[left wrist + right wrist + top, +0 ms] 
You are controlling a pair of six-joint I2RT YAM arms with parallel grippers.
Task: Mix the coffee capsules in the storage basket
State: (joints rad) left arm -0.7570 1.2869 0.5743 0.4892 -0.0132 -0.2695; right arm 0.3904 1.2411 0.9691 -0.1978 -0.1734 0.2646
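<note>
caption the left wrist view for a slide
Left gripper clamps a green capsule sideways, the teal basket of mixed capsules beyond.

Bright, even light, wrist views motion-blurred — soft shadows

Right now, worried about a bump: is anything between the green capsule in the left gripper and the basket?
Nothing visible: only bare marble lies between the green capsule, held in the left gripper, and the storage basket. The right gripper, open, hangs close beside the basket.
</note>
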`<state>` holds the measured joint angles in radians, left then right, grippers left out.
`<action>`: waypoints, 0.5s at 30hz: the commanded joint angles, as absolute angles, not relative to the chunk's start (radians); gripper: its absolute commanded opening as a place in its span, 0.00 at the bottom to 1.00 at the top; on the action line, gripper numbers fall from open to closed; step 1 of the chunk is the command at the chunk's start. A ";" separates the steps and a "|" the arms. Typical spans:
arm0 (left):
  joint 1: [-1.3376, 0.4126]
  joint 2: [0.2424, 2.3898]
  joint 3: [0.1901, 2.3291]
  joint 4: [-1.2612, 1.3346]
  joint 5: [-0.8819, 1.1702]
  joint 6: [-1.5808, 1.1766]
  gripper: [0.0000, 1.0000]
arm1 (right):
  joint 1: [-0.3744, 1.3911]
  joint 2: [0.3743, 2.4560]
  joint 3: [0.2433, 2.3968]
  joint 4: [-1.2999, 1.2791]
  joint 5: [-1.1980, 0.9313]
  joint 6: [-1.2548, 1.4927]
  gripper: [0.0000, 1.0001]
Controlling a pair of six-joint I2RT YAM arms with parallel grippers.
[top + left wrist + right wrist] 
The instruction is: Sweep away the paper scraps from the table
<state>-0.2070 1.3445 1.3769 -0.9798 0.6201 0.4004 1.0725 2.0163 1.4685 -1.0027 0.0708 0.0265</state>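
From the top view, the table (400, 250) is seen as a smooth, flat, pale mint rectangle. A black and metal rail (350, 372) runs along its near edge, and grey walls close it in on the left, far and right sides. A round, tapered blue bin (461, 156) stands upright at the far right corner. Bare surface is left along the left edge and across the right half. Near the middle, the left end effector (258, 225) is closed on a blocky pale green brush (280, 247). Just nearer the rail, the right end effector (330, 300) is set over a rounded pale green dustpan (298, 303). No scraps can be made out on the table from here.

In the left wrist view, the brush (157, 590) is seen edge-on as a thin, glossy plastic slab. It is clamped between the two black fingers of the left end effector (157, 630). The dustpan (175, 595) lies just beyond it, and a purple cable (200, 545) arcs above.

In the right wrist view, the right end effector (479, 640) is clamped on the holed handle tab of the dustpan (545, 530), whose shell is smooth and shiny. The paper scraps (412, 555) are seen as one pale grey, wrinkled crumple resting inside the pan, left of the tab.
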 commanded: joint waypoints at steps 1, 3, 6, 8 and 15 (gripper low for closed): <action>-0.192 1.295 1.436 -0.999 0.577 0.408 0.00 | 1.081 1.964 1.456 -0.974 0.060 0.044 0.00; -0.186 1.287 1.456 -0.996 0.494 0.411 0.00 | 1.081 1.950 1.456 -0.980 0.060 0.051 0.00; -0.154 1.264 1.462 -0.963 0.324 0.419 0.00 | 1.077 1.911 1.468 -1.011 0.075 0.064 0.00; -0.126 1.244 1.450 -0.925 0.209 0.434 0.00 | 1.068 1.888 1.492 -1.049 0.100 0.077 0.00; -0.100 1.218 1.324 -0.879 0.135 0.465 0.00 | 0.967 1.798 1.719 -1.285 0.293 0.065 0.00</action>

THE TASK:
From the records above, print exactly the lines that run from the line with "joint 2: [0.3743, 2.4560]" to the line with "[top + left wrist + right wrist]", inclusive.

RESULT:
  joint 2: [0.3743, 2.4560]
  joint 3: [0.2433, 2.3968]
  joint 4: [-1.2999, 1.2791]
  joint 5: [-1.1980, 0.9313]
  joint 6: [-1.2548, 1.4927]
  gripper: [0.0000, 1.0001]
Controlling a pair of six-joint I2RT YAM arms with parallel grippers.
[top + left wrist + right wrist] 

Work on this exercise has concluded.